*** Opening of THE INPUT ***

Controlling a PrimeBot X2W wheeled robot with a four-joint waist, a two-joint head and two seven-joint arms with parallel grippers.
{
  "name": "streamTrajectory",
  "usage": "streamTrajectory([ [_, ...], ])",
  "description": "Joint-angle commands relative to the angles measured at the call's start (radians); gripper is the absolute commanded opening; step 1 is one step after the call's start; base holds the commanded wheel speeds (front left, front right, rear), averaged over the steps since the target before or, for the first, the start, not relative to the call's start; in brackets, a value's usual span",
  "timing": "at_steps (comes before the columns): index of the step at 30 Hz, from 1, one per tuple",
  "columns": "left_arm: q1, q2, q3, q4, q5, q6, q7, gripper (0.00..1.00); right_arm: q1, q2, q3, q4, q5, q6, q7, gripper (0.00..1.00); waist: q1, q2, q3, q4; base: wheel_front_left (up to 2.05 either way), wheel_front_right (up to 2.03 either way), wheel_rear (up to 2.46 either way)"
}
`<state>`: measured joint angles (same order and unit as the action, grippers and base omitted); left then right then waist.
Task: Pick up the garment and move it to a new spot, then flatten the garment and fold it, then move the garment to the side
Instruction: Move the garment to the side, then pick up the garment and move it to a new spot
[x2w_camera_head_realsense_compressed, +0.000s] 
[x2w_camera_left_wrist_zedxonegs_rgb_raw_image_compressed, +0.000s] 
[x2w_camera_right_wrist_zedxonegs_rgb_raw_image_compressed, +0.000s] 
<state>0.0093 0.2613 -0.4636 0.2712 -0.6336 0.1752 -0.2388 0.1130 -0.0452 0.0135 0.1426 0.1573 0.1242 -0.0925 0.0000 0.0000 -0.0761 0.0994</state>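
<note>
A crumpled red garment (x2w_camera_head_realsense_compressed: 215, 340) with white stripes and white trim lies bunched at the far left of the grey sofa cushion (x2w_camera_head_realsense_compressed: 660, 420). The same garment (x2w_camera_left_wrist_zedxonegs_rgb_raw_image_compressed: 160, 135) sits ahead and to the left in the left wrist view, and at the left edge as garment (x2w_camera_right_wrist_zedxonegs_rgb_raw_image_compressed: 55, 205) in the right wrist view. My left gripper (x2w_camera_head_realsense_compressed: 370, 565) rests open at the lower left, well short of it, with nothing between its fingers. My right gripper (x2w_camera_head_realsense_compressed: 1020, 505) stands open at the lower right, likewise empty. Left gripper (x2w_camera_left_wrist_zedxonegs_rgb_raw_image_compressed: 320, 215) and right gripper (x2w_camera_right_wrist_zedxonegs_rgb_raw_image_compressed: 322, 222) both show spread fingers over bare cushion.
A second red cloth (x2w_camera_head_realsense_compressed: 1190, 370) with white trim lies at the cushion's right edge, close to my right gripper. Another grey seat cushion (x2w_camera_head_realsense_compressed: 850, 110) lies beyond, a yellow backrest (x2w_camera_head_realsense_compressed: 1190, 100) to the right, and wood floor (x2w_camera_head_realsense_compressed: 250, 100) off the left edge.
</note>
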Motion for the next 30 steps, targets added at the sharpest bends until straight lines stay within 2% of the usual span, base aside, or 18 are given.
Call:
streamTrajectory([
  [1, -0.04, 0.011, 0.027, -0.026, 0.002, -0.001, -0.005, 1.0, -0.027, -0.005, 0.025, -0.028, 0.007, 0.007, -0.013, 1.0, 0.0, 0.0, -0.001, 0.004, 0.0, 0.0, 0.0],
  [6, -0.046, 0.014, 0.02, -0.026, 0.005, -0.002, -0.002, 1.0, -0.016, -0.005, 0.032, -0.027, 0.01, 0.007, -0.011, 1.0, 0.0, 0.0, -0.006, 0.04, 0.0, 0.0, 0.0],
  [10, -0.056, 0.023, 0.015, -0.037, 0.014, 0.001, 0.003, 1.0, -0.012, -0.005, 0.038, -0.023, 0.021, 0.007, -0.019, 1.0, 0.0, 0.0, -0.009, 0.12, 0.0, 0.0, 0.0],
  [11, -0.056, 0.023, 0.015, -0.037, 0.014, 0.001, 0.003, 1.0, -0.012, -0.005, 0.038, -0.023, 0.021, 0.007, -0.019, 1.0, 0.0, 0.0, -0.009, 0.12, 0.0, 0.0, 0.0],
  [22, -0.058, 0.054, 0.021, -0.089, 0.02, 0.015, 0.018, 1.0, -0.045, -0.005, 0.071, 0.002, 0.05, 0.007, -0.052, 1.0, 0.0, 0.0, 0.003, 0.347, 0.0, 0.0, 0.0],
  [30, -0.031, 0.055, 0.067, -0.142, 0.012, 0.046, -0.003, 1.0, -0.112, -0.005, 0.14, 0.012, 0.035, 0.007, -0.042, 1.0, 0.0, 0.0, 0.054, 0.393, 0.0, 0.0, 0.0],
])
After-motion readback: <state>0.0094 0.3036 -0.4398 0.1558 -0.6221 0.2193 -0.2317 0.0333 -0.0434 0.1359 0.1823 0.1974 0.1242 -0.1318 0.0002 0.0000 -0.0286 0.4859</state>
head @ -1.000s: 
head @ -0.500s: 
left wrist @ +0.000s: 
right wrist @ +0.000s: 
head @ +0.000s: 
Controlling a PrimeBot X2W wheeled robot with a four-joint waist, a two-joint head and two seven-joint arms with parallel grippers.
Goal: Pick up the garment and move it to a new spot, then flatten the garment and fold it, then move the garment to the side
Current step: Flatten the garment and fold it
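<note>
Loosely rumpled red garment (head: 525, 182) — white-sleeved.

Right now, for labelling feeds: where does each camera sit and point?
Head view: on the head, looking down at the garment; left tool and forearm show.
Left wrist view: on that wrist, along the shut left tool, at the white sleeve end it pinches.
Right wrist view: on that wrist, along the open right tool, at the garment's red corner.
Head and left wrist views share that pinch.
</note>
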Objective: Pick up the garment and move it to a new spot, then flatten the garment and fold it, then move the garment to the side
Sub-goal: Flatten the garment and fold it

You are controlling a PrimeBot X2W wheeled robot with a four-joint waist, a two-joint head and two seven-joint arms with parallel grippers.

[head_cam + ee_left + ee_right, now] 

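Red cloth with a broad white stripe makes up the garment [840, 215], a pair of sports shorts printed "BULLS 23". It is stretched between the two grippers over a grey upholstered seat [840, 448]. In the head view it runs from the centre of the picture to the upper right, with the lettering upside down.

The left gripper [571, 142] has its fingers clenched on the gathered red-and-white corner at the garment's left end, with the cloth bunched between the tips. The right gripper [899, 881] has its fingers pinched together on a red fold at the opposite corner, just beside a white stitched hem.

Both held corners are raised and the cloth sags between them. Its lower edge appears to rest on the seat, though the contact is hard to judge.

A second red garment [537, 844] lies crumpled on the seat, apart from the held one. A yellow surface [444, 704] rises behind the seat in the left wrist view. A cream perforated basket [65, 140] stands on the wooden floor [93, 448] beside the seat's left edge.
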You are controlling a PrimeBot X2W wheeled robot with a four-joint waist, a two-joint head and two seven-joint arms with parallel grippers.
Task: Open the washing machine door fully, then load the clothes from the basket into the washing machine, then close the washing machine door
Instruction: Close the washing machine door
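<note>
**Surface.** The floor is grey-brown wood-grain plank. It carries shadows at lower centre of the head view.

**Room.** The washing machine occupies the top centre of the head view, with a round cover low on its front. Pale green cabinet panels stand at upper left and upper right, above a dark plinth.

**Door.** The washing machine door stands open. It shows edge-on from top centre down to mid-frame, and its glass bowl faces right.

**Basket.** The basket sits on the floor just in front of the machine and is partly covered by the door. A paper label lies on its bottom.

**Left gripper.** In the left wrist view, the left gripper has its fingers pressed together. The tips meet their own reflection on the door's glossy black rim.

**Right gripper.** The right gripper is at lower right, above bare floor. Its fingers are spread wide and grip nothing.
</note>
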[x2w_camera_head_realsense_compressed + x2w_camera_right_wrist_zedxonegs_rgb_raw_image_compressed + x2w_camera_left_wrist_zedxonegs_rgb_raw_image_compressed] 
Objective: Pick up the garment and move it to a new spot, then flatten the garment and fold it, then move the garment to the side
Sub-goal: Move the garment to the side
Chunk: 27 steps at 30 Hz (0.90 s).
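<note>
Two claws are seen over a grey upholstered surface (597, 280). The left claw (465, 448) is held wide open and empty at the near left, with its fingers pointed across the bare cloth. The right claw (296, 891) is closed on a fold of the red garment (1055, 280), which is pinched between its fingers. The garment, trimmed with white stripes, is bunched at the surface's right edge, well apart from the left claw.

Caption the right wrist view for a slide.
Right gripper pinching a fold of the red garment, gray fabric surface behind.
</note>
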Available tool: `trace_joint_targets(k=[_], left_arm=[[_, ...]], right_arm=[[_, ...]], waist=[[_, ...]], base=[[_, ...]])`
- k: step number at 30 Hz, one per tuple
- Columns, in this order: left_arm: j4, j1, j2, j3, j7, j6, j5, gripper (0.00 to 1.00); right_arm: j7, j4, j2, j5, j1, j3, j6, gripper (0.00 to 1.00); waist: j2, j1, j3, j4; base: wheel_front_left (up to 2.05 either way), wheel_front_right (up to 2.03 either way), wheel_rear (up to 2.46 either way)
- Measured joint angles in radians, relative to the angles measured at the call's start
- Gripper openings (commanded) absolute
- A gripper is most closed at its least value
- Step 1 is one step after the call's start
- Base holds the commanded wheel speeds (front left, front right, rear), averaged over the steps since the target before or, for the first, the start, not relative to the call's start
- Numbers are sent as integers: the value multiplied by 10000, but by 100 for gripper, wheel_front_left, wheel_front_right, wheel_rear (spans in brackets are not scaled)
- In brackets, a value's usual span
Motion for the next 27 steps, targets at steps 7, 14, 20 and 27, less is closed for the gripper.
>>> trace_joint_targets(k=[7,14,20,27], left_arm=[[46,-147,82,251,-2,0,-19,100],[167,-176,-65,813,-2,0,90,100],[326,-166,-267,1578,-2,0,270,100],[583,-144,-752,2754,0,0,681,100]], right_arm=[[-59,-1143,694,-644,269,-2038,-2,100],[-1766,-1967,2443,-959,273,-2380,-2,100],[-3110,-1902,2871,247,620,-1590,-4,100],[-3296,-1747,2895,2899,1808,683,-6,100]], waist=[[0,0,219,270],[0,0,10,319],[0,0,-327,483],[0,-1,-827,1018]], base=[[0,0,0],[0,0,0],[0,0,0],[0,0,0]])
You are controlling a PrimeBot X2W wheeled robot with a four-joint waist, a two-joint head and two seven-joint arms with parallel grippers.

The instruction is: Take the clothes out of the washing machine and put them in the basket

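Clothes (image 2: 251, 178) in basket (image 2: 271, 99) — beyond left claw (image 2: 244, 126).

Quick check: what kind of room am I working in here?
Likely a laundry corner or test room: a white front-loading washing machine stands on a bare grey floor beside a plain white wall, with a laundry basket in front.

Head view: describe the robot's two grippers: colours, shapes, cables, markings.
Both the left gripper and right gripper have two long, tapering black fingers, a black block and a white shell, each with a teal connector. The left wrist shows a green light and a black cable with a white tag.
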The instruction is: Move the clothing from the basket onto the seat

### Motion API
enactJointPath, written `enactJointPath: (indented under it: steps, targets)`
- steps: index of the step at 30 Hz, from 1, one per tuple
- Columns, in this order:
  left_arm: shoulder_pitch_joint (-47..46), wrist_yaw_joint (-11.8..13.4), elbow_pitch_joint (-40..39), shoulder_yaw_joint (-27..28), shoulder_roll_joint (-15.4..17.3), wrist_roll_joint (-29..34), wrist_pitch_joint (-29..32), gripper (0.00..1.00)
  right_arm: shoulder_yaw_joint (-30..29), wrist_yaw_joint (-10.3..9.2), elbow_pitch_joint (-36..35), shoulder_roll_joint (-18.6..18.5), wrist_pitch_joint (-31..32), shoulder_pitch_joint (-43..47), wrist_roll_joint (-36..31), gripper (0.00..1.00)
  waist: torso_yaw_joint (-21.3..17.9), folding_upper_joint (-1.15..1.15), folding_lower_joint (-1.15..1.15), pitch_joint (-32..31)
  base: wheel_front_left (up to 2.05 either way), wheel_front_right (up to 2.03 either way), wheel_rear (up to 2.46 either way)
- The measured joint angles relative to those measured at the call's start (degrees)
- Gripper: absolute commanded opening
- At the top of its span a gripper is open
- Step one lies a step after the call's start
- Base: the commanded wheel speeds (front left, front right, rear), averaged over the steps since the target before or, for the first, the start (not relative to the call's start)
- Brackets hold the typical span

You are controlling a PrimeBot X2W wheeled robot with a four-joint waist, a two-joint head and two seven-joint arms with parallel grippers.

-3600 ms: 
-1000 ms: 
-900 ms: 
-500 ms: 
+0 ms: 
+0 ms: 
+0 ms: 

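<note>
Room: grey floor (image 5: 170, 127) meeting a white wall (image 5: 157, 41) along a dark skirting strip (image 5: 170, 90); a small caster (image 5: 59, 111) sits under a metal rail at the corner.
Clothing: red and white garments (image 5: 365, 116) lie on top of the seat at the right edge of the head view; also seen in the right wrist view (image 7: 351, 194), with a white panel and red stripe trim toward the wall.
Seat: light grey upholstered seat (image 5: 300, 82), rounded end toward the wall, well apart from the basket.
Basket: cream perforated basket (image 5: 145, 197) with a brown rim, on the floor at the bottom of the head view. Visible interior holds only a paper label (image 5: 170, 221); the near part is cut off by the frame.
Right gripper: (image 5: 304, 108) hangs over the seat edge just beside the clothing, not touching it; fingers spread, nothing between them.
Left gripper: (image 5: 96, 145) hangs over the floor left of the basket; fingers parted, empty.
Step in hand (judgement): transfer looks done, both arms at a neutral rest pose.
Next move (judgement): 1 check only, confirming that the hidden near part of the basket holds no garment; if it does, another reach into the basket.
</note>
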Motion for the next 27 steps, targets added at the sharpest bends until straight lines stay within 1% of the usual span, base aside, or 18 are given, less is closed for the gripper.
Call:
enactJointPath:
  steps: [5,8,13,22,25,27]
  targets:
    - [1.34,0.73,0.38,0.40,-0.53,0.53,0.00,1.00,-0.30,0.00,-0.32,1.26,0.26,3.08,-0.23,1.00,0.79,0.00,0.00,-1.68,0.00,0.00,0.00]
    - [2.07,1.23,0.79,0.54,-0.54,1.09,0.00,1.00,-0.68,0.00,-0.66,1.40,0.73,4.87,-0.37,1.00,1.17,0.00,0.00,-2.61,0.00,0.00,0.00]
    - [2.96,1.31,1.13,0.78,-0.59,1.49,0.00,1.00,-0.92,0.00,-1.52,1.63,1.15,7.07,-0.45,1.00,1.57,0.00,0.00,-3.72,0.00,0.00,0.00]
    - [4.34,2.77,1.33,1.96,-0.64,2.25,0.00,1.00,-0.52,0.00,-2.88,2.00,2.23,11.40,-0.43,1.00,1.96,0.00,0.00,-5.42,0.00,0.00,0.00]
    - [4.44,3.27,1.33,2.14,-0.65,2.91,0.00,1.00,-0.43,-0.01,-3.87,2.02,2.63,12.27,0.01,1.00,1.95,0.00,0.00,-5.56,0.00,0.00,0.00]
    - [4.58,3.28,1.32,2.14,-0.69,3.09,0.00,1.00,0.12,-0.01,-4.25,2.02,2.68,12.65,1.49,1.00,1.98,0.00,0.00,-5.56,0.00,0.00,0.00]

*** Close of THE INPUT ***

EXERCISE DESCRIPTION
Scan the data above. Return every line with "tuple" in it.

ANSWER
  "timing": "at_steps (comes before the columns): index of the step at 30 Hz, from 1, one per tuple",
- k: step number at 30 Hz, one per tuple
- steps: index of the step at 30 Hz, from 1, one per tuple

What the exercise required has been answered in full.